■ **ACTIVITY**
Search the material for the string "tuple" and copy each line where it occurs.

■ **DATA FOR THIS EXERCISE**
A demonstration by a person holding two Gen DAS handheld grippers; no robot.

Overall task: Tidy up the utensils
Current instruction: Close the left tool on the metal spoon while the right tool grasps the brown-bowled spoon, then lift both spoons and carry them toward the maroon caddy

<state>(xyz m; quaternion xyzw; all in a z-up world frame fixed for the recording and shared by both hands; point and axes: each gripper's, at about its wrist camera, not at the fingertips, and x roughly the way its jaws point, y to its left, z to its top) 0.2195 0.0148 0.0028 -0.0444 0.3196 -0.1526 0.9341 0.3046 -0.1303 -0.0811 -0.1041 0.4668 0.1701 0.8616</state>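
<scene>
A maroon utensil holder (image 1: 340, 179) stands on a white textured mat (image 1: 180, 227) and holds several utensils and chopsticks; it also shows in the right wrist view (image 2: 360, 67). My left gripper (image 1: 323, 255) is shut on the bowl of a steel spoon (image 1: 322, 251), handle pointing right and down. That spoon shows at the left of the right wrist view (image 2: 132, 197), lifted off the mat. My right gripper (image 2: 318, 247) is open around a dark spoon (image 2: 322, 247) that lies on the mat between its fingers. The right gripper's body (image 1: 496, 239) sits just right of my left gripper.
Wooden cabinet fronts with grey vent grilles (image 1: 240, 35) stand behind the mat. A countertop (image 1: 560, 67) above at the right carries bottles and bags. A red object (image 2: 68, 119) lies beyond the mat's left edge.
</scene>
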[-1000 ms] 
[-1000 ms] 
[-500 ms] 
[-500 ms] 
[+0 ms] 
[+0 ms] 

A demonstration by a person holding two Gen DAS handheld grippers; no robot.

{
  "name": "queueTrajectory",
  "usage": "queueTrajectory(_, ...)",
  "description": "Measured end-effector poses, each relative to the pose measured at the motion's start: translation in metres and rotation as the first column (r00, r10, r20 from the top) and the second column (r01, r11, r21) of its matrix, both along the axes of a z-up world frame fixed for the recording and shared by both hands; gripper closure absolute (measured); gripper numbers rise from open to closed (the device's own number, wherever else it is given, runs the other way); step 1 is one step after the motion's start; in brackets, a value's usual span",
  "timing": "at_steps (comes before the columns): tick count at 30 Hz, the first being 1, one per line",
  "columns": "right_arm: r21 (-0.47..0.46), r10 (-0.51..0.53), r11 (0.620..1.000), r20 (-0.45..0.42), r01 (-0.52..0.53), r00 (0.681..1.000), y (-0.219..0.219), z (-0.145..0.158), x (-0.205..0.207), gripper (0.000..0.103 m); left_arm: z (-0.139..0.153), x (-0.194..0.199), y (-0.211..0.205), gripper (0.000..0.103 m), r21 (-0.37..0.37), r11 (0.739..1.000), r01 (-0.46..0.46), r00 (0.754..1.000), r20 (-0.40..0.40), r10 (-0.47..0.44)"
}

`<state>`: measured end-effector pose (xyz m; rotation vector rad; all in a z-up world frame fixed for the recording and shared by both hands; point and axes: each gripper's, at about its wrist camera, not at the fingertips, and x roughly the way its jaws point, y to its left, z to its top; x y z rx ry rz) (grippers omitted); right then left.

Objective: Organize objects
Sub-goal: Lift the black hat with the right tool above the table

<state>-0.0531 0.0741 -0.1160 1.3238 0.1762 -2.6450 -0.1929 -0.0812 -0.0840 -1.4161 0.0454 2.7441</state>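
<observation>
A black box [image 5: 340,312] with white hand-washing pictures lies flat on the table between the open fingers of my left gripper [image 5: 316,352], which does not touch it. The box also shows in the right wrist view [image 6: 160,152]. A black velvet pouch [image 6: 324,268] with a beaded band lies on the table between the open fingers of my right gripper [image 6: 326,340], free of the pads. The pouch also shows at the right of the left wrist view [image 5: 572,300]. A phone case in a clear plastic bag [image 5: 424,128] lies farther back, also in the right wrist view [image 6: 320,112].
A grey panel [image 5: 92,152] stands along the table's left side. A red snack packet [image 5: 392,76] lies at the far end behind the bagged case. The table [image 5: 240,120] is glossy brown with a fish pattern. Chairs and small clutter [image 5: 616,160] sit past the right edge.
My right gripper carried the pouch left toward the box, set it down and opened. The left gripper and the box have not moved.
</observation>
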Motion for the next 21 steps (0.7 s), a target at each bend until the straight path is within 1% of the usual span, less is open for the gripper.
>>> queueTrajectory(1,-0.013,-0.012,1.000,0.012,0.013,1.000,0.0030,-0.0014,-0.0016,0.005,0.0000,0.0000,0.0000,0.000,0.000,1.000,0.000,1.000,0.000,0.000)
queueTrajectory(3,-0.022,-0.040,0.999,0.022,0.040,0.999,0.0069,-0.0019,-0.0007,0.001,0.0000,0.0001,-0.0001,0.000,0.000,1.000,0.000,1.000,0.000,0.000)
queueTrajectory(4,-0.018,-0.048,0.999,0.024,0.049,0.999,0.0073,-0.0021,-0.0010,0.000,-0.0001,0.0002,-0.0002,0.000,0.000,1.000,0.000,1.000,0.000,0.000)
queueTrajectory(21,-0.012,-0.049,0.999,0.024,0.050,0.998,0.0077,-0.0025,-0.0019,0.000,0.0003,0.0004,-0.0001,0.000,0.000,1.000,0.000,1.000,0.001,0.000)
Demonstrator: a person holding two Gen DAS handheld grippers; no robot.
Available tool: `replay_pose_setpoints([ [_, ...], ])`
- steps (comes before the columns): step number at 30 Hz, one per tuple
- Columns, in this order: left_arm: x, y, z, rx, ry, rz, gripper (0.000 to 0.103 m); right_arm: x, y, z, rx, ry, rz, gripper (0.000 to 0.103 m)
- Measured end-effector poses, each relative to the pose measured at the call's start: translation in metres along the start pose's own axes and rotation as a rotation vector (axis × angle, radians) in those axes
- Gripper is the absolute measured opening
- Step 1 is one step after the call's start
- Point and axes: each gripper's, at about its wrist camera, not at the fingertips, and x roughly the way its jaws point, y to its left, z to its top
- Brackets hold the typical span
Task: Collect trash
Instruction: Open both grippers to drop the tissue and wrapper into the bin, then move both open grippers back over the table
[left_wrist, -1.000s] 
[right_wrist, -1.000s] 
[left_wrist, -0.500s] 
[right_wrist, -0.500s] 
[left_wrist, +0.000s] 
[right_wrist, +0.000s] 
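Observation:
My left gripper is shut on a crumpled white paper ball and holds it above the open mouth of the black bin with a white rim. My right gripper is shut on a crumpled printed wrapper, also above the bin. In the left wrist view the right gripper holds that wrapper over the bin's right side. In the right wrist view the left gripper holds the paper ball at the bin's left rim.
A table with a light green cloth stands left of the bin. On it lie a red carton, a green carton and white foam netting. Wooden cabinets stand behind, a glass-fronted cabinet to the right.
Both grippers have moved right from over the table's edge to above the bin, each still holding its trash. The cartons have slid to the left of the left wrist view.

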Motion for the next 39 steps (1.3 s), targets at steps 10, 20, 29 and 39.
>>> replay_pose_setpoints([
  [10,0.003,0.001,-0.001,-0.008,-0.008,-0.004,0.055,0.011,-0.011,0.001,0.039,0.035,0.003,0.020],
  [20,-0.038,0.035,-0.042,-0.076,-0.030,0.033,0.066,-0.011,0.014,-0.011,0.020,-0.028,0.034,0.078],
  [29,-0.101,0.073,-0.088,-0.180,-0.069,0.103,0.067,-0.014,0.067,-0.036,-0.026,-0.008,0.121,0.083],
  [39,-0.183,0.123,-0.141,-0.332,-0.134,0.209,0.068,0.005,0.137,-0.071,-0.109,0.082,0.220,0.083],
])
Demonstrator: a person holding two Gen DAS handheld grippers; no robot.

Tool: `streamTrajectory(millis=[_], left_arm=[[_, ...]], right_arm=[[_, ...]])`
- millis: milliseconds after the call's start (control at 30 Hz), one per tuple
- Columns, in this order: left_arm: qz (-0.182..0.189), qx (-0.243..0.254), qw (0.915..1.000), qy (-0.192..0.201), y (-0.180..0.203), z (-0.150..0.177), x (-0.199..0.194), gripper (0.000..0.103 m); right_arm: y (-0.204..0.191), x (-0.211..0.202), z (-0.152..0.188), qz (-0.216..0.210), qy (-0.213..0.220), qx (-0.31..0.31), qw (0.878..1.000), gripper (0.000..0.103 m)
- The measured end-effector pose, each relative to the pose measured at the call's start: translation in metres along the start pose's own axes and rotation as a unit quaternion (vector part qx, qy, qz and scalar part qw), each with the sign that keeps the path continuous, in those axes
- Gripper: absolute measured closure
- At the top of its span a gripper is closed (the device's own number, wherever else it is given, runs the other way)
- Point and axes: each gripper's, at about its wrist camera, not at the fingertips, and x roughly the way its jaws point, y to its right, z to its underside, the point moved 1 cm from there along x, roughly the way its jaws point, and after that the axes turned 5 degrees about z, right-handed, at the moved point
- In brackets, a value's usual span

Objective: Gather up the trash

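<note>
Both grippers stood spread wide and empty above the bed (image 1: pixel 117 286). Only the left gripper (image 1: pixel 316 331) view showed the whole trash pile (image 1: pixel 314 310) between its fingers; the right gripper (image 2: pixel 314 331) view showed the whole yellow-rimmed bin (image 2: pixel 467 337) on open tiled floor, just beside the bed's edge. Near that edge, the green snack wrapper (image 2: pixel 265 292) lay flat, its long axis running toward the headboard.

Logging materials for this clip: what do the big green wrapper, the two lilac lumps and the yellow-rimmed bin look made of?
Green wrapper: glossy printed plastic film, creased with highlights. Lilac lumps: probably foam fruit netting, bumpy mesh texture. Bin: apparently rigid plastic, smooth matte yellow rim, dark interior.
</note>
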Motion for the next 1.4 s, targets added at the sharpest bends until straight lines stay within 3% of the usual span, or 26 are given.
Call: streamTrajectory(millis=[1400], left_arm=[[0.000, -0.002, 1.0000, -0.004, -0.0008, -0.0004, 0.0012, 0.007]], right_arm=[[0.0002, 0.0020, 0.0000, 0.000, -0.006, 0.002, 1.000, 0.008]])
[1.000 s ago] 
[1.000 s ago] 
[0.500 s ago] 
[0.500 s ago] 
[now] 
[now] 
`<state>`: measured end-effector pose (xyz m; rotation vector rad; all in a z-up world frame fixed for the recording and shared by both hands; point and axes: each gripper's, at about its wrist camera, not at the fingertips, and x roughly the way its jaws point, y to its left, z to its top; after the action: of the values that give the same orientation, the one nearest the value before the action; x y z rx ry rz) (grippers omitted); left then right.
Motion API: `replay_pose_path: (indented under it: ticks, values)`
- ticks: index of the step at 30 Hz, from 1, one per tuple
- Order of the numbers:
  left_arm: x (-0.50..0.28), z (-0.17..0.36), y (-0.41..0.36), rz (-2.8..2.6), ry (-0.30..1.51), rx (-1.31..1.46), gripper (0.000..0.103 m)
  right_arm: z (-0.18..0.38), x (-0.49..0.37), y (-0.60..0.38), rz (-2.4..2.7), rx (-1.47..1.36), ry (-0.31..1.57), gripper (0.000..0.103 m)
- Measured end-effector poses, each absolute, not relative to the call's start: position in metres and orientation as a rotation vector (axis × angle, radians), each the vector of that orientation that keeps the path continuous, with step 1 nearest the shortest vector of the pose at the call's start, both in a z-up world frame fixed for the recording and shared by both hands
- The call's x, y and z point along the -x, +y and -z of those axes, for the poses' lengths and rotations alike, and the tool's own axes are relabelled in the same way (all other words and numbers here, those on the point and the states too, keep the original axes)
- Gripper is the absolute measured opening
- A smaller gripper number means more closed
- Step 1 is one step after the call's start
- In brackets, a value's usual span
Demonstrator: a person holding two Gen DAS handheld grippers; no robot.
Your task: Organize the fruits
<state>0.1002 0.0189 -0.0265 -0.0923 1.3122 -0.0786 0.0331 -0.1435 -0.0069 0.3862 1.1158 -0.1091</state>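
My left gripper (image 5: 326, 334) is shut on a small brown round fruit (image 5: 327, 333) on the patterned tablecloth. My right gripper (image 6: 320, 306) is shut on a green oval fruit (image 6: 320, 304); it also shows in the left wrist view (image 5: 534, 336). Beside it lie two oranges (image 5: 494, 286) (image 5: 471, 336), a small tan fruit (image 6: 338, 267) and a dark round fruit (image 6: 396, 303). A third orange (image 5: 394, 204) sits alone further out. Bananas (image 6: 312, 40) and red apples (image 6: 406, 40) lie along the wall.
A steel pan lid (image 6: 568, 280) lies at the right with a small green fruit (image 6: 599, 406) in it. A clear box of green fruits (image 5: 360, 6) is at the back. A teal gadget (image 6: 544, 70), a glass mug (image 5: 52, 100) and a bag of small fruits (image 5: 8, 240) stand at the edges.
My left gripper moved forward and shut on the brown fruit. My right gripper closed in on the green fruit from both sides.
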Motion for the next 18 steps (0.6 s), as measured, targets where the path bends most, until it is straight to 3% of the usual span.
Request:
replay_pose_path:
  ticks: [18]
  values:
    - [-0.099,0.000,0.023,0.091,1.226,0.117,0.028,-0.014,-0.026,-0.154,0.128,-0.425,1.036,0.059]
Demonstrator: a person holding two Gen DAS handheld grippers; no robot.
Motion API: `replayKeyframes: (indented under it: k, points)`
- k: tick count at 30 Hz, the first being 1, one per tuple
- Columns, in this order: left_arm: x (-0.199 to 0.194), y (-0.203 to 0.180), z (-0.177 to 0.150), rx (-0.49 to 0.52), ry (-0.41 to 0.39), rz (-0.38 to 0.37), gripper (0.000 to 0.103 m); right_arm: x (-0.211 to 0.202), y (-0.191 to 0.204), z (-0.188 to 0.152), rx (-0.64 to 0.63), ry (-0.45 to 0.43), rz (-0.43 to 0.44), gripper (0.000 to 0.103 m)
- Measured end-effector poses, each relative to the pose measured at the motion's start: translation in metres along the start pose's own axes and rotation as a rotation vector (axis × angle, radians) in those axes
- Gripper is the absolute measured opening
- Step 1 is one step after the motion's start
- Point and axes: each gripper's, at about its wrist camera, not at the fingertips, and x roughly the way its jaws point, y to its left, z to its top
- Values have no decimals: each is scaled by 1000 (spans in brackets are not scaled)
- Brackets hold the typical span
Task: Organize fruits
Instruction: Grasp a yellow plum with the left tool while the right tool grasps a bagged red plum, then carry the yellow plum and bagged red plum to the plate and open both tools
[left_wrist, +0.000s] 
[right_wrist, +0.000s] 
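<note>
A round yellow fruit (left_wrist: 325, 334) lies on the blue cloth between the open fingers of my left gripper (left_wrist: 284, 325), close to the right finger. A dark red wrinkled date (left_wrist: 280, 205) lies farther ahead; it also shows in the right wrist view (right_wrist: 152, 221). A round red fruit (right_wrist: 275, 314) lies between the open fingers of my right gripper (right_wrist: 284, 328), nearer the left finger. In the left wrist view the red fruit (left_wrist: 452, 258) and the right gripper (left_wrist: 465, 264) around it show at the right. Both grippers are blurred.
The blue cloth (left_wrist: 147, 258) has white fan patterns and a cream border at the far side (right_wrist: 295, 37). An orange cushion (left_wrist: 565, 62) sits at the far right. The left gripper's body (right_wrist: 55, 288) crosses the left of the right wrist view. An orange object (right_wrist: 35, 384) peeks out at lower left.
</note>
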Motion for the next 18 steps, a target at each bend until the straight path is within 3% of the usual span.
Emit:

■ **ANSWER SPACE**
- steps (comes before the columns): step number at 30 Hz, one per tuple
- millis: milliseconds after the call's start (control at 30 Hz), one per tuple
- ticks: index of the step at 30 Hz, from 1, one per tuple
- k: tick count at 30 Hz, the first being 1, one per tuple

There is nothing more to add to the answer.